Participants were fit with a 128-electrode cap (Bio Semi B.V. Amsterdam, the Netherlands) and seated in a sound attenuating, electrically shielded booth (Industrial Acoustics Company, The Bronx, NY) with a computer monitor (Acer Predator Z35 Curved HD, Acer Inc.) and a standard keyboard (Dell Inc.). The task was created with Presentation® Software (Version 18.0, Neurobehavioral Systems, Inc. Berkeley, CA). The task was first explained to the participant during the consent process and then again before the experimental session. Individuals were asked to refrain from excessive movement and to focus on a fixation cross throughout the task in order to reduce movement artifacts. The experimental session began by explaining the task for a third time. All instructions were presented both visually on the screen and auditorily through the headphones (Sennheiser electronic GmbH & Co. KG, USA). Instructions were followed by two practice trials which were the same for every participant. Feedback was given about a participant’s response only during practice trials and not during experimental trials. Trials were presented as follows: 1. A fixation cross was on the screen while an auditory sentence stimulus was presented through headphones; 2. A two second pause; and 3. A question (presented both visually and auditorily) asked the participant if the sentence ended as expected, where subjects responded with a right or left arrow key when sentences ended as expected (congruent) or unexpected (incongruent) respectively, to end the trial. A two-second delay was inserted between a subject’s response and the start of the next sentence. A total of 442 stimuli were presented to participants in the same order. This was done to ensure that every participant had the same experience throughout the task for every sentence. Two of these stimuli (one congruent and one incongruent) were used for example trials. The remaining 440 were used for the experiment. Stimuli were separated into 11 blocks with optional breaks between each block. Participants could continue onto the next block by pressing the spacebar. After elimination, the responses to 400 out of the 440 stimuli contributed to the analysis of this experiment.

2.4 Data preprocessing

Data were digitized online at a rate of 512Hz, DC to 150 Hz pass-band, and referenced to the common mode sense (CMS) active electrode. EEG data were preprocessed and analyzed offline using in-house scripts leveraging EEGLAB functions (Delorme & Makeig, 2004). Data were filtered using a Chebyshev II spectral filter with a band pass of 0.1 - 45 Hz. Channels were rejected automatically if recorded data from an electrode exceeded more than 3 standard deviations from the mean variance and amplitude from all electrodes, the channel would be rejected and interpolated using EEGLAB spherical interpolation. Data were then re-referenced to the common average. Prior to analysis, the time from the beginning of a sentence to the onset of the last word was measured for each stimulus using Praat (PRAAT v. 6.1, University of Amsterdam, the Netherlands). These measures were used to adjust the time stamp of each stimulus, so that the data could be aligned to the onset of the last word (i.e. 0 ms), rather than the beginning of the sentence.
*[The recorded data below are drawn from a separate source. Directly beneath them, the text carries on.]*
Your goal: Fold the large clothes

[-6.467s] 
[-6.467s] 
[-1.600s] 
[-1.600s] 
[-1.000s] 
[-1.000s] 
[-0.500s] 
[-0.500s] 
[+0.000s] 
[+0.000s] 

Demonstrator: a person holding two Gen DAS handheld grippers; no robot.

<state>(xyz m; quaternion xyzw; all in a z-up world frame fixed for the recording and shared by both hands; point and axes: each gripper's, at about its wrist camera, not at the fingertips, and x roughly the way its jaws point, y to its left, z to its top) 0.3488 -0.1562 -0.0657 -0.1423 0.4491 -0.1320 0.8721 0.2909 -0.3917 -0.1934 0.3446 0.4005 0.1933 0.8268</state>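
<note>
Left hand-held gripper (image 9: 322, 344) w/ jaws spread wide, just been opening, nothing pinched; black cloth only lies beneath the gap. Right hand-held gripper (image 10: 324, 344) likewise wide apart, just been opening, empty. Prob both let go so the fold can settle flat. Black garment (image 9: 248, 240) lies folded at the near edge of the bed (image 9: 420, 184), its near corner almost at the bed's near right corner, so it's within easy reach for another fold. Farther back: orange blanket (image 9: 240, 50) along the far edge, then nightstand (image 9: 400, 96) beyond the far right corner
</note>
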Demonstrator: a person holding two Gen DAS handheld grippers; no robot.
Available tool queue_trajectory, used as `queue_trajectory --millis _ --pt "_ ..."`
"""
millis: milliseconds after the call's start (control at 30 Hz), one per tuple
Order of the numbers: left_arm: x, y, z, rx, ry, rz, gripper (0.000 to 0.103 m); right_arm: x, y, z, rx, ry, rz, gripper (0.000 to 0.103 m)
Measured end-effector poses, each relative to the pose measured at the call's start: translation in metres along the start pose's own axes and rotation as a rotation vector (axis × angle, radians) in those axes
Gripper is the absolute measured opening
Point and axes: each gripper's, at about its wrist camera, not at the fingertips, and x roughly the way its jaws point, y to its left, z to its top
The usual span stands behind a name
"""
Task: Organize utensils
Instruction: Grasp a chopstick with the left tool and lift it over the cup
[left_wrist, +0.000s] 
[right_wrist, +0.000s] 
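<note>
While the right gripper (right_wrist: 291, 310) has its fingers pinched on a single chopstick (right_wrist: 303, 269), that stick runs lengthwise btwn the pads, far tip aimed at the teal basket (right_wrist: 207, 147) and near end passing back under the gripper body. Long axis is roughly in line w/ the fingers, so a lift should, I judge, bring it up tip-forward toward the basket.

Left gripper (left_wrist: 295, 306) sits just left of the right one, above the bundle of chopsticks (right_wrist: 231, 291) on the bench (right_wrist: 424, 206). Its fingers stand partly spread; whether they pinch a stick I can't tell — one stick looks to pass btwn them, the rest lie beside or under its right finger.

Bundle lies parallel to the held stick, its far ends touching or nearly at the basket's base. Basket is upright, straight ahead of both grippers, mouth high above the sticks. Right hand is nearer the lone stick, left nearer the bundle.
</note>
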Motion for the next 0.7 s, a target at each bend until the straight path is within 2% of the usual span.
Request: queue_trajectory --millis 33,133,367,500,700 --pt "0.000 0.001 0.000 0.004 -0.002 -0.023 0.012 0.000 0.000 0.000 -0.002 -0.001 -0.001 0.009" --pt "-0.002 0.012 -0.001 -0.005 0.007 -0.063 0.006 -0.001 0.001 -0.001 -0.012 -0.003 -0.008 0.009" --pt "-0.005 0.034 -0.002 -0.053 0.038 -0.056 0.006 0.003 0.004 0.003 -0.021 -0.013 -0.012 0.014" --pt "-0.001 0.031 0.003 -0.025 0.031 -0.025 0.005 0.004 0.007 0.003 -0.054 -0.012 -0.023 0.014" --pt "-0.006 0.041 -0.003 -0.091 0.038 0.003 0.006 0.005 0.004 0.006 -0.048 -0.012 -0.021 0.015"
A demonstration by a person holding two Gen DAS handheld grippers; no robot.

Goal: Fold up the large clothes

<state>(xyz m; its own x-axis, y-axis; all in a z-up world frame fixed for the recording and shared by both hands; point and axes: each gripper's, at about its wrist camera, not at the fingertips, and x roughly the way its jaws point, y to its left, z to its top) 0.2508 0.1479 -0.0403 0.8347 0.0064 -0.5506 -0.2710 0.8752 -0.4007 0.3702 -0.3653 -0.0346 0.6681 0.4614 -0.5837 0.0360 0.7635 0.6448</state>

For all participants, epochs from -200 to 1000 ms were created using a baseline of the 200 ms interval before the onset of the last word. Trials were rejected automatically based on an artifact rejection threshold of 250 mV and if a trial contained amplitudes greater than two standard deviations from the mean amplitude across all channels. Grand average ERP waveforms were generated by first averaging the trials per condition per electrode, and then averaging by participant.

2.5. Statistical analysis

JASP (Jeffrey’s Amazing Statistic Program Team [2020], Version 0.12.2) was used for statistical analyses. Three midline electrodes (Fz, Cz, and Pz) were chosen a priori for investigation (Lau et al., 2008; Luck, 2005; Osterhout and Holcomb, 1992). Other electrodes (F7, T7, and P7) were investigated post hoc. For every participant, these selected electrodes were assessed for an effect of condition using a repeated measure ANOVA (rmANOVA) at four time points of interest (250 ms, 400 ms, 600 ms, and 700 ms). Amplitude values for these electrodes were acquired by averaging the amplitudes across a 10 ms time window, centered at the time point of interest. Additional rmANOVA’s were conducted to assess for a main effect of CP, order, linguistic division, and time. F-scores and p-values for a main effect of condition at the midline electrodes are shown in Table 2. Other main effects for midline electrodes are shown in Table 3. All main effects for electrodes F7, T7, and P7 are in Table 4.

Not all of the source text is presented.